One of the rooms for the inmates. INSET: Samuel Kwakye Boaten, Director, Clubhouse Ghana
CLUBHOUSE Ghana Rehabilitation Centre, has officially began operations in the country with the admission of some 22 patients with mentally health condition from the Pantang and Accra Psychiatric Hospitals.
As part of its efforts to help address mental health challenges in the country, the facility seeks to provide patients with critical intellectual and hands-on training in a safe, supportive, and serene environment.
The facility’s model of healthcare provision is designed to equip patients with important skills and apprenticeship training through various programmes designed for practical living and development.
At a ceremony to receive the patients at the facility in Accra, Director for Clubhouse Ghana, Samuel Kwakye Boaten, said the facility embodies the values of friendship, kindness and love.
“This facility is a family oriented one. This place is not a hospitable where there are rigid systems or protocols. This place is a home away from home. Here, we call everyone ‘members’ and we see ourselves as brothers and sisters”, he stated.
Mr. Boaten also noted that the facility would further assist the inmates to secure jobs after full recovery in order for them to be self-sufficient.
Christopher Komla, Psychiatrist Social Worker at Clubhouse indicated that the concept used at the facility does not focus only on the condition of the patient but also the social factors that contributed to their predicament.
“The concept used here is skills acquisition, housing and employment”, he disclosed, adding that the facility aims at bridging the gap between the hospital and the community where the patient would receive training which would aid their integration back into the society.
Dr. Naa Adoley Botchway, Specialist Psychiatrist at the Accra Psychiatrist Hospital, also in charge of assessment at the facility on her part touched on the prerequisites for admission into the house.
According to her, brief assessment of the patients is carried out when they are brought in where important aspects of their lives are checked.

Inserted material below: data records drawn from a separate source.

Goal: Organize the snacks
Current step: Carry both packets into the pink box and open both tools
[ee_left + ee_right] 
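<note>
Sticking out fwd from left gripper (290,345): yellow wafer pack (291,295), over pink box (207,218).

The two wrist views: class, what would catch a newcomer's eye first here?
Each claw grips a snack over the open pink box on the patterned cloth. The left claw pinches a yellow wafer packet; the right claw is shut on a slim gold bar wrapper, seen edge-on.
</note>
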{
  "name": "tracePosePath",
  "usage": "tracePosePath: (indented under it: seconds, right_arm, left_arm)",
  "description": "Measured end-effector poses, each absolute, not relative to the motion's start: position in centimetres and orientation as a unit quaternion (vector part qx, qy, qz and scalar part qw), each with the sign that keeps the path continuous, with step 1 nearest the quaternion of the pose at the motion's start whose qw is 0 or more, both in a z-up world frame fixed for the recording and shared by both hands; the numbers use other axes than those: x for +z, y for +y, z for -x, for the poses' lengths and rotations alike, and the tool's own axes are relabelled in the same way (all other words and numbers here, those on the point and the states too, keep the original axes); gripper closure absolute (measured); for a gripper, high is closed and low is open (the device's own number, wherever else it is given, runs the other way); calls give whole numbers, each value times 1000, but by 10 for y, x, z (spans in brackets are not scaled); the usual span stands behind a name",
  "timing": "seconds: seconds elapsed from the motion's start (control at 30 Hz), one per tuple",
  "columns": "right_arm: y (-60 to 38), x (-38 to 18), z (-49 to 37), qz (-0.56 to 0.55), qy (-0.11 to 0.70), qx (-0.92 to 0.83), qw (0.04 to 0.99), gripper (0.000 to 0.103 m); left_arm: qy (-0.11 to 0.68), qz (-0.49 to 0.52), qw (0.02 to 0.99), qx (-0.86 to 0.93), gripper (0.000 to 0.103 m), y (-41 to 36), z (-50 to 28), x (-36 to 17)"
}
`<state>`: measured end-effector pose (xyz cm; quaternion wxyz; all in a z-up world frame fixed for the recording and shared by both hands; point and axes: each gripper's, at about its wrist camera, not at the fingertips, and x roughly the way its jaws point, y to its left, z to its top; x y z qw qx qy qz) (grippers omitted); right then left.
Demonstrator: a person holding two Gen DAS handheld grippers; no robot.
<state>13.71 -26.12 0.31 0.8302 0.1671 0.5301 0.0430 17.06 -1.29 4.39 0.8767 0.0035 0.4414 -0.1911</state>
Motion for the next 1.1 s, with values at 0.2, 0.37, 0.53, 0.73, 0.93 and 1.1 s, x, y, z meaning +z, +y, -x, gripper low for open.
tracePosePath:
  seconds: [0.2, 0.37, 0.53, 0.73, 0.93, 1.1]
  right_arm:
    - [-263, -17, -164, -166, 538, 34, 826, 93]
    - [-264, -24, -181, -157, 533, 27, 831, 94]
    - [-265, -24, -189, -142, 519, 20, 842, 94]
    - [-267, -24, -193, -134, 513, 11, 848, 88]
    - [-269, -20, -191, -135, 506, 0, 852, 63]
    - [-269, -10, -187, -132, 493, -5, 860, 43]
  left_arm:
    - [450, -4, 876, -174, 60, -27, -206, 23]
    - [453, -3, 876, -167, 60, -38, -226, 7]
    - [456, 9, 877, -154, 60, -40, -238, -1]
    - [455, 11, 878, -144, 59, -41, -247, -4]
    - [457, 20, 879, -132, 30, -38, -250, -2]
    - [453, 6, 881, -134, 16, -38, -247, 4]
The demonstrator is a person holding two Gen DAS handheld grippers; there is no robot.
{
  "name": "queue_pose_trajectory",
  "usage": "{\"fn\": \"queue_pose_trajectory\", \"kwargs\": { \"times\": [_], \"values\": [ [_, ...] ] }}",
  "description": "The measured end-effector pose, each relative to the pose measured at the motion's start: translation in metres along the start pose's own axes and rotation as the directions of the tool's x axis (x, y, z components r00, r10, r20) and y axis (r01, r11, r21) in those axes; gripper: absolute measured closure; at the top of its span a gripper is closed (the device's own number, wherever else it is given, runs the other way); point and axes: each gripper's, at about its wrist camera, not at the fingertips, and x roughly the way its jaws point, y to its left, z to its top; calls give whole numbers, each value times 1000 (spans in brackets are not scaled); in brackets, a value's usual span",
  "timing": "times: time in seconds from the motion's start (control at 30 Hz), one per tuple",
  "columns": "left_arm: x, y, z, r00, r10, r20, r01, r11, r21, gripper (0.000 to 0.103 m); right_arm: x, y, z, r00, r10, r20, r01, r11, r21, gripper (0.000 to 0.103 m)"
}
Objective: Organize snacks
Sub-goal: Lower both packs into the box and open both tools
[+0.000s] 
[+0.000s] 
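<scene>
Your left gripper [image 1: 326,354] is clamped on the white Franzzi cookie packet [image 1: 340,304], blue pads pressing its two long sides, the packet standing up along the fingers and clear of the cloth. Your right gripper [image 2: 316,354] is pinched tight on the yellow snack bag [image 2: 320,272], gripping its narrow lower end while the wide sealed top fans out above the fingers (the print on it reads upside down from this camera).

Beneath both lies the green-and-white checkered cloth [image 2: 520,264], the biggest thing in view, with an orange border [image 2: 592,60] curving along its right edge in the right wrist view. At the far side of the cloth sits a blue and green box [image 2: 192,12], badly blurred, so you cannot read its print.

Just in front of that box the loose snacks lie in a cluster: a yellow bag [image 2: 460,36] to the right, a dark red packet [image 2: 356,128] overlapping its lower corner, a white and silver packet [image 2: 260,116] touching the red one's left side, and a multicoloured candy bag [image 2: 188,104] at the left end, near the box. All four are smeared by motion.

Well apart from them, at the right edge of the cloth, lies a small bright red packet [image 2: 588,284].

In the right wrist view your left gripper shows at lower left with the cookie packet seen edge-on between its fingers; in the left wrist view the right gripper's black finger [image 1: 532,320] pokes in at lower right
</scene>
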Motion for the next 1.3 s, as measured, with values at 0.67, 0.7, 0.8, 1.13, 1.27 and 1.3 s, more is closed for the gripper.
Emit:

Later, they manage their physical, biological and social aspects and “when we deem they’re a suitable, we bring them in here.”
“Ideally, we look for relatively suitable patients who can work and cope independently in Clubhouse”, she intimated.
She further disclosed that two mentally challenged individuals had been brought into the house prior and through careful treatment given them in the house, they have both developed critical skills with one venturing into hairdressing and the other into business.